─── Information supplied ───

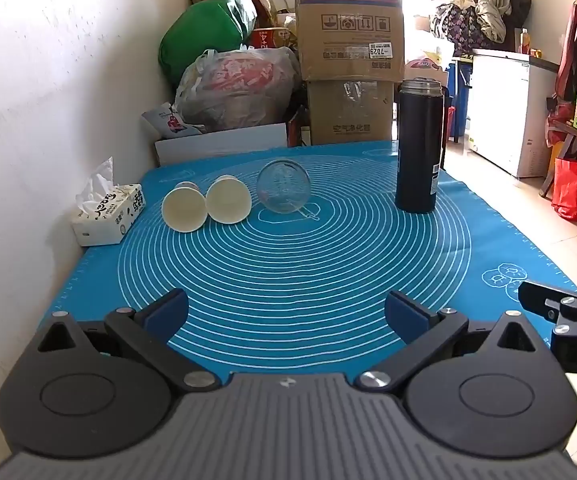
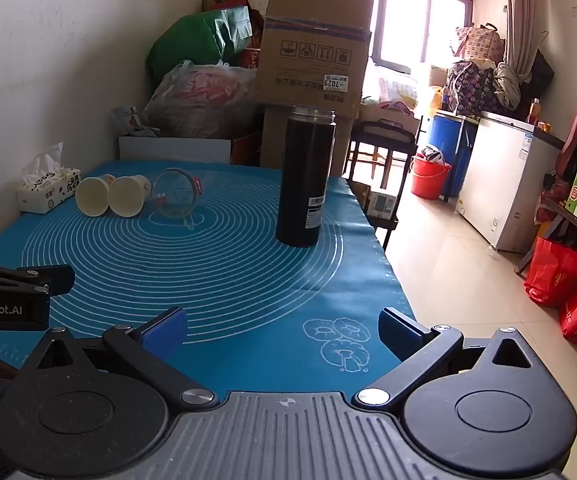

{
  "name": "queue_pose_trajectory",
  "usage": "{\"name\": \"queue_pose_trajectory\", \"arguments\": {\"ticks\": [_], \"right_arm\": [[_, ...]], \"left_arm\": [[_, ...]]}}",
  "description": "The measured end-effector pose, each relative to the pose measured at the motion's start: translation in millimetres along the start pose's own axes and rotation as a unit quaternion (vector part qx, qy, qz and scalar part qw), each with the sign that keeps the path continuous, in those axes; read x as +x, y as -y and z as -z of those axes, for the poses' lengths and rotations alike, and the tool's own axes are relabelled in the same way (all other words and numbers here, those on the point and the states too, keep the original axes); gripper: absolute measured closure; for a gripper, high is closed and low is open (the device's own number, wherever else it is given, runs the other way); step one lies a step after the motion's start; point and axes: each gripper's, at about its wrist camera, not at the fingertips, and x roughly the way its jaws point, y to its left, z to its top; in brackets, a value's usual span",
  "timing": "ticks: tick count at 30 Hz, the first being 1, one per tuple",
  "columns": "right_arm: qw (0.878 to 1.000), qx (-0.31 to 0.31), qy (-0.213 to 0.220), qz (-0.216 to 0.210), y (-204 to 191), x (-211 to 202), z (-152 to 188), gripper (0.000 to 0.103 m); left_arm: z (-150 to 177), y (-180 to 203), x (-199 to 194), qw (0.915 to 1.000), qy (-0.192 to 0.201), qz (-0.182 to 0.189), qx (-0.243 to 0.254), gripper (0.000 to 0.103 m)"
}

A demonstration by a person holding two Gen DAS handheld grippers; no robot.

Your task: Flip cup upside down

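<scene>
Two cream paper cups lie on their sides on the blue mat, mouths toward me. A clear glass cup lies on its side just right of them. They also show in the right wrist view: paper cups and glass cup. My left gripper is open and empty, well short of the cups. My right gripper is open and empty over the mat's near right part.
A tall black flask stands upright at the mat's far right, also in the right wrist view. A tissue box sits by the left wall. Cardboard boxes and bags stand behind the table. The table edge drops to the floor on the right.
</scene>
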Motion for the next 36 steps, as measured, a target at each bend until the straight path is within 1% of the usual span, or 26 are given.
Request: {"name": "queue_pose_trajectory", "arguments": {"ticks": [8, 9, 15, 17, 36], "right_arm": [[1.0, -0.001, 0.001, -0.003, -0.1, 1.3, -1.0, 0.0], [1.0, -0.002, 0.0, -0.002, -1.1, 0.2, -0.8, 0.0], [1.0, -0.001, 0.0, -0.001, 1.3, 5.3, -3.2, 0.0], [1.0, -0.002, 0.001, -0.002, 0.0, 0.9, -0.9, 0.0], [1.0, -0.006, 0.002, 0.001, -3.5, -0.6, -0.9, 0.0]], "left_arm": [[-0.3, 8.4, -2.4, 0.9998, 0.007, -0.017, 0.007, 0.0], [1.6, 3.2, -0.8, 1.0, 0.003, 0.002, -0.005, 0.0], [2.3, 3.6, -3.9, 1.0, 0.005, 0.001, -0.003, 0.0], [1.9, -1.8, -1.4, 1.0, 0.004, 0.004, -0.004, 0.0], [-0.3, -1.8, 0.9, 1.0, 0.0, 0.003, -0.003, 0.0]]}}
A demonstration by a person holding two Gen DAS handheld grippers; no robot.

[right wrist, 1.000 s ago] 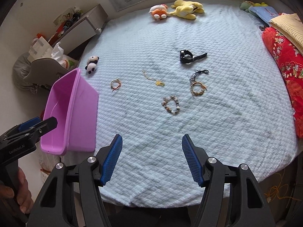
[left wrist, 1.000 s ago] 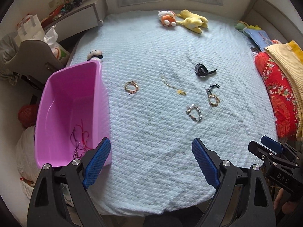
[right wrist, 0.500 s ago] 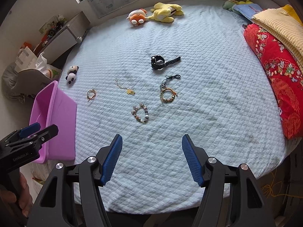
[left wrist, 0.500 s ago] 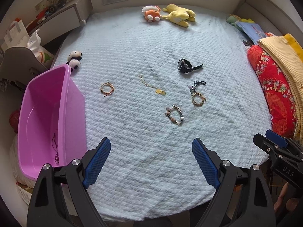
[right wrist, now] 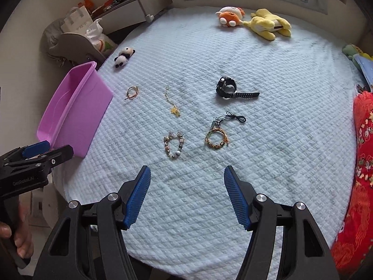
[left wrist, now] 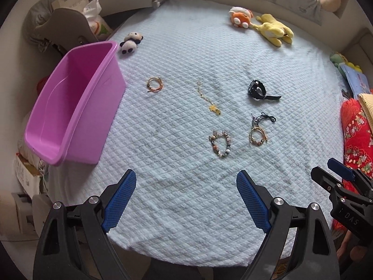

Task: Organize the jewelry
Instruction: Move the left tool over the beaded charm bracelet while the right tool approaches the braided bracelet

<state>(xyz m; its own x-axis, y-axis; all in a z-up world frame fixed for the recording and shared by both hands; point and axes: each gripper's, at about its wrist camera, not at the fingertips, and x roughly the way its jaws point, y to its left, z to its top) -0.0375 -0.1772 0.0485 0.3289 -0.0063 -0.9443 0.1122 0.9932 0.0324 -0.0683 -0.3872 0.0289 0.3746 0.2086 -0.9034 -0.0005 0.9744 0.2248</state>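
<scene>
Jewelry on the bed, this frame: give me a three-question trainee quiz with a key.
1. True or false: the left gripper holds a bracelet.
2. Which piece lies nearest the pink bin? A) black watch B) thin gold bracelet C) beaded bracelet
3. Fill in: the gold chain ends in a yellow ____-shaped charm.

Key:
1. False; both the left gripper and the right gripper are open and empty above the blue bedspread.
2. B
3. flower
</scene>
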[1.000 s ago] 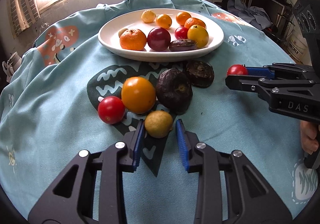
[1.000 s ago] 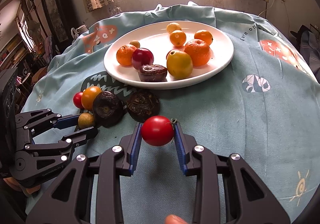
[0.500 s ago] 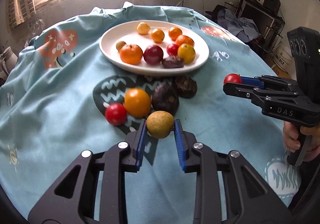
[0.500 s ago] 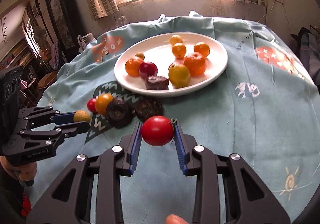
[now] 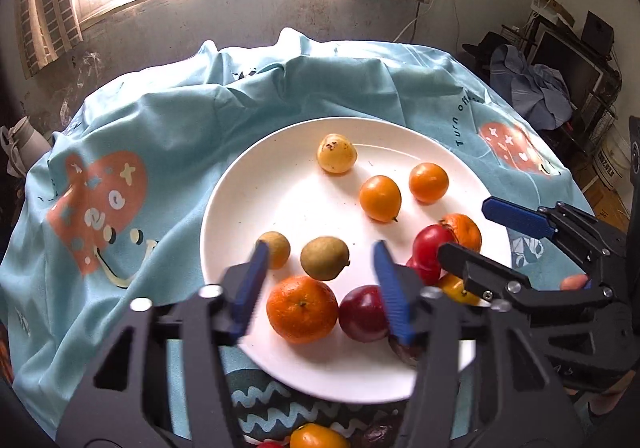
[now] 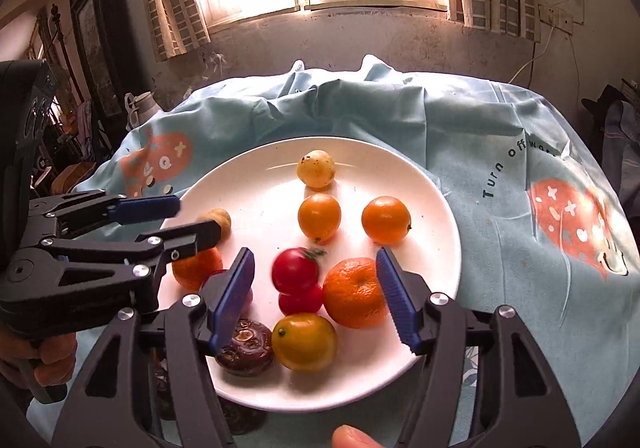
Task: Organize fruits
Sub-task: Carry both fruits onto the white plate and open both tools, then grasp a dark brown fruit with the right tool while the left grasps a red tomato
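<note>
A white plate (image 5: 224, 208) (image 6: 440, 208) on the blue cloth holds several fruits. My left gripper (image 5: 320, 260) hovers over the plate's near left part with its jaws opening. The yellow-brown fruit (image 5: 325, 258) lies on the plate between the blue pads, touched by neither. My right gripper (image 6: 315, 260) hangs over the plate's near middle, jaws also opening. The red tomato (image 6: 295, 270), blurred, sits loose between its pads above a second red tomato (image 6: 300, 300). Each gripper shows in the other's view: the right gripper (image 5: 464, 226), the left gripper (image 6: 198, 219).
On the plate lie a mandarin (image 5: 302, 308), a dark red plum (image 5: 362, 314), a yellow fruit (image 6: 304, 342) and a dark wrinkled fruit (image 6: 245, 346). An orange fruit (image 5: 316, 438) and dark fruit (image 5: 376, 434) lie on the cloth (image 5: 160, 120) before the plate.
Both grippers moved forward from the near cloth to over the plate. Both opened: the left let go of the yellow-brown fruit, the right let go of the red tomato.
</note>
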### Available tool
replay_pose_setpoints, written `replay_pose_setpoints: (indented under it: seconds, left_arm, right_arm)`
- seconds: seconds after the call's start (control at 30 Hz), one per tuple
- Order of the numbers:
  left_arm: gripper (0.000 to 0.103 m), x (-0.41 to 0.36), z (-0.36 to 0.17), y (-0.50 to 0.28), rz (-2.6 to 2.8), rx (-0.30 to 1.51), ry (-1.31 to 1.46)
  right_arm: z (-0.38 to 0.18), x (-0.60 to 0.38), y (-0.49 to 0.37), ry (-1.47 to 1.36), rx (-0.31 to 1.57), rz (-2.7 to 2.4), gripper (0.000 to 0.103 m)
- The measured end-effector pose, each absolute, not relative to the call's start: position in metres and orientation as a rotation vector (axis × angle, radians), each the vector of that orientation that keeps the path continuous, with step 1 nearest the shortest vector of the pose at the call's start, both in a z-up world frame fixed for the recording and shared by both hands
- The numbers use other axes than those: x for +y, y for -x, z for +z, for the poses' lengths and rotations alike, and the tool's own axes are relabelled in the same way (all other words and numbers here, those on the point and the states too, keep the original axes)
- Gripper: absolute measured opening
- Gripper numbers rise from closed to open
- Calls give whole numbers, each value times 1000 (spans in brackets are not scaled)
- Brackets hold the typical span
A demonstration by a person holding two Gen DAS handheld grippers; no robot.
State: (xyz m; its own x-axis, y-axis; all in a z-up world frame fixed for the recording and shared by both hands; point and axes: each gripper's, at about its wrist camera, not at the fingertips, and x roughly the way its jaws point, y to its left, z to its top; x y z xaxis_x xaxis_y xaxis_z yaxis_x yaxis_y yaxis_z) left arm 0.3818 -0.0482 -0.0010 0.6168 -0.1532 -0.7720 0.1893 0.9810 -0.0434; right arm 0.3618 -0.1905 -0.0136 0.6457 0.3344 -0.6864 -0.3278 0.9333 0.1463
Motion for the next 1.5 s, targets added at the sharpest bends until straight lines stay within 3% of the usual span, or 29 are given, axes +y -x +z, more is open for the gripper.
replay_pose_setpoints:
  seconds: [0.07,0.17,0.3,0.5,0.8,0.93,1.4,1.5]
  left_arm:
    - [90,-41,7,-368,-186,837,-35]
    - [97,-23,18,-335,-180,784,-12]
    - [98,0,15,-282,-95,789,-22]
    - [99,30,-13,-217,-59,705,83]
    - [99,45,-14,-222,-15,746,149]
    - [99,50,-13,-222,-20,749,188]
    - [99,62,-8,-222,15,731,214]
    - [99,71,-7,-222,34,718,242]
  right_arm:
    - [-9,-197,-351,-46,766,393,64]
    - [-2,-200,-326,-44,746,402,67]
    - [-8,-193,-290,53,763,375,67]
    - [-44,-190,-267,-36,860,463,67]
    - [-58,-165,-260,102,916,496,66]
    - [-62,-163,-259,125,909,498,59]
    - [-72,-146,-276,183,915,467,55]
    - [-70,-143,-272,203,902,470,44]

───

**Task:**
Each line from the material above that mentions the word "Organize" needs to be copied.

**Reply:**
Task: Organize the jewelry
Task: Organize fruits

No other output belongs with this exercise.